Activity:
Every line of the material must be given again verbatim. Skip the images.

<<<<

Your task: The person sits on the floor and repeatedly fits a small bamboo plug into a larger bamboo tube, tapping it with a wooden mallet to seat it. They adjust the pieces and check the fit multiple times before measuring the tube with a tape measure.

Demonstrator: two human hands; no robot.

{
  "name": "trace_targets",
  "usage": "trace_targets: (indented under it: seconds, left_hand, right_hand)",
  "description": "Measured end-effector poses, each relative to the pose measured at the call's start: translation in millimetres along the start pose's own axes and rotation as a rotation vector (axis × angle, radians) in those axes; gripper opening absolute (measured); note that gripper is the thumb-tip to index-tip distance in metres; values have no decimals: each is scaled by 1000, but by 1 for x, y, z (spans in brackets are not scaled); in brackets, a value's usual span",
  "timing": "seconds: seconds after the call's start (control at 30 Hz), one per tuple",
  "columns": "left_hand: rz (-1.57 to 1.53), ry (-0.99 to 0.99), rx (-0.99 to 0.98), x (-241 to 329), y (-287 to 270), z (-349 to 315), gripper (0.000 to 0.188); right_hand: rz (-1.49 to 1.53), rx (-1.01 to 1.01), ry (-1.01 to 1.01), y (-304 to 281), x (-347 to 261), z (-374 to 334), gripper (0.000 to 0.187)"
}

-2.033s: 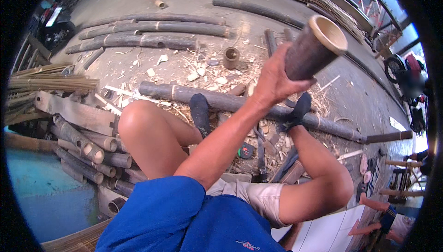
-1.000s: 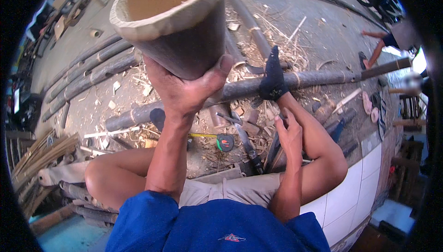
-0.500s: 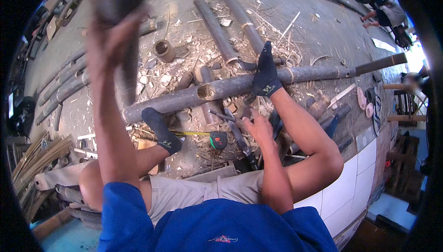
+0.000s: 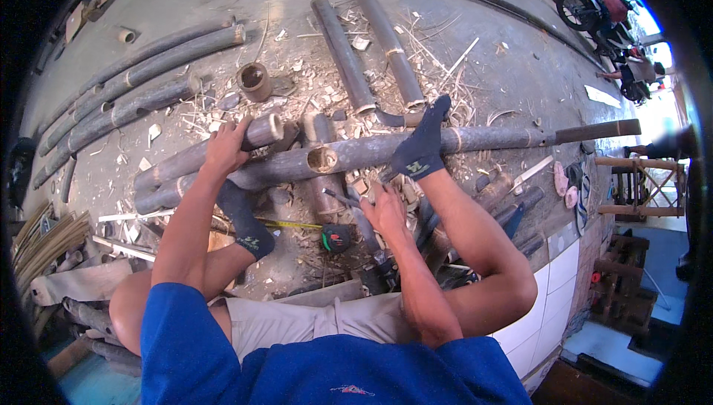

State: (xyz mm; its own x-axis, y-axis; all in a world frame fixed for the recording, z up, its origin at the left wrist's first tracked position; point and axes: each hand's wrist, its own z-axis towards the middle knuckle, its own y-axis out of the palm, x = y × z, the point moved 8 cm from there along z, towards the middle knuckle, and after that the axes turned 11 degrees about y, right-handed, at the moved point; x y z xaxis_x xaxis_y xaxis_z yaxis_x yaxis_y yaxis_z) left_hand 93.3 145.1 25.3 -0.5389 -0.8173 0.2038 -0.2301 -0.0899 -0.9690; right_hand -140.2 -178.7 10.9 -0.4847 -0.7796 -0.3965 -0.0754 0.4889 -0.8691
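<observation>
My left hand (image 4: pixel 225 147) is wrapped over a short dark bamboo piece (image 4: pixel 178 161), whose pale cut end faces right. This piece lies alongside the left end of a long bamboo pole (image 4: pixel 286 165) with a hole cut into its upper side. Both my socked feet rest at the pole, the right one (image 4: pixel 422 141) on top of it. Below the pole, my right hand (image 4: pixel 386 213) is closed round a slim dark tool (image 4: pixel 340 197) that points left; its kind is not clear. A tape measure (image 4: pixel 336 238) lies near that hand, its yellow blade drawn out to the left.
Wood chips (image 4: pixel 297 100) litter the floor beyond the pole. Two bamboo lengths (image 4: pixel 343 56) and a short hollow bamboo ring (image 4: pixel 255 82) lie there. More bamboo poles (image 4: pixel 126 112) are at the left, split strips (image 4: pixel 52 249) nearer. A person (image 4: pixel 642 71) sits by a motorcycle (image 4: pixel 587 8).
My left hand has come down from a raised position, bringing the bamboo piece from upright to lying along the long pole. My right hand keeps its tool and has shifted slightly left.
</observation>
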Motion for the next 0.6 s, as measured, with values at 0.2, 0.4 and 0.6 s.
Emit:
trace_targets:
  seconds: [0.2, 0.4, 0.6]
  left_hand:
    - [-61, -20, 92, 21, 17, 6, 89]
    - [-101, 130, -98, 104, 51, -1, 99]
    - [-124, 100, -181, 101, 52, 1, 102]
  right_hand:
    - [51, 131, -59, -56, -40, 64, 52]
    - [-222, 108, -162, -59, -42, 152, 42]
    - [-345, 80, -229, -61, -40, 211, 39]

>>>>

Result of this task:
Your task: The person sits on the floor and repeatedly fits a small bamboo plug into a larger bamboo tube, tapping it with a wooden mallet to seat it. They adjust the pieces and check the fit multiple times before measuring the tube with a tape measure.

Demonstrator: two human hands; no robot.

{
  "name": "trace_targets",
  "usage": "trace_targets: (indented under it: seconds, left_hand, right_hand)",
  "description": "Measured end-effector poses, each relative to the pose measured at the call's start: translation in millimetres along the start pose's own axes and rotation as a rotation vector (axis × angle, radians) in those axes; gripper opening absolute (measured); note that gripper is the thumb-tip to index-tip distance in metres; values have no decimals: each is scaled by 1000, but by 1 for x, y, z (spans in brackets are not scaled); in brackets, a value's usual span",
  "timing": "seconds: seconds after the call's start (control at 30 Hz), one per tuple",
  "columns": "left_hand: rz (-1.57 to 1.53), ry (-0.99 to 0.99), rx (-0.99 to 0.98), x (-241 to 329), y (-287 to 270), z (-349 to 315), gripper (0.000 to 0.188); right_hand: rz (-1.49 to 1.53), rx (-1.01 to 1.01), ry (-1.01 to 1.01), y (-304 to 281), x (-347 to 261), z (-374 to 334), gripper (0.000 to 0.187)"
}

-2.033s: 
-1.000s: 
-0.500s: 
+0.000s: 

State: (xyz mm; its own x-axis, y-axis; all in a world frame fixed for the recording, z up, its origin at the left wrist's first tracked position; point and axes: each hand's wrist, its own z-axis towards the middle knuckle, its own y-axis out of the palm, x = y × z, the point moved 8 cm from there along z, towards the middle knuckle, and after that the axes turned 11 degrees about y, right-handed, at the moved point; x y z xaxis_x xaxis_y xaxis_z yaxis_x yaxis_y yaxis_z) left_hand 93.3 145.1 25.3 -0.5389 -0.8173 0.2038 -0.2301 -0.0899 -0.9690; right_hand -140.2 -178.7 10.9 -0.4847 -0.7796 -0.3965 -0.0754 0.4889 -0.8691
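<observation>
My left hand (image 4: pixel 225 147) is wrapped over a short dark bamboo piece (image 4: pixel 178 161), whose pale cut end faces right. This piece lies alongside the left end of a long bamboo pole (image 4: pixel 286 165) with a hole cut into its upper side. Both my socked feet rest at the pole, the right one (image 4: pixel 422 141) on top of it. Below the pole, my right hand (image 4: pixel 386 213) is closed round a slim dark tool (image 4: pixel 340 197) that points left; its kind is not clear. A tape measure (image 4: pixel 336 238) lies near that hand, its yellow blade drawn out to the left.
Wood chips (image 4: pixel 297 100) litter the floor beyond the pole. Two bamboo lengths (image 4: pixel 343 56) and a short hollow bamboo ring (image 4: pixel 255 82) lie there. More bamboo poles (image 4: pixel 126 112) are at the left, split strips (image 4: pixel 52 249) nearer. A person (image 4: pixel 642 71) sits by a motorcycle (image 4: pixel 587 8).
My left hand has come down from a raised position, bringing the bamboo piece from upright to lying along the long pole. My right hand keeps its tool and has shifted slightly left.
</observation>
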Motion for the next 0.6 s, as measured, with values at 0.2, 0.4 and 0.6 s.
Emit:
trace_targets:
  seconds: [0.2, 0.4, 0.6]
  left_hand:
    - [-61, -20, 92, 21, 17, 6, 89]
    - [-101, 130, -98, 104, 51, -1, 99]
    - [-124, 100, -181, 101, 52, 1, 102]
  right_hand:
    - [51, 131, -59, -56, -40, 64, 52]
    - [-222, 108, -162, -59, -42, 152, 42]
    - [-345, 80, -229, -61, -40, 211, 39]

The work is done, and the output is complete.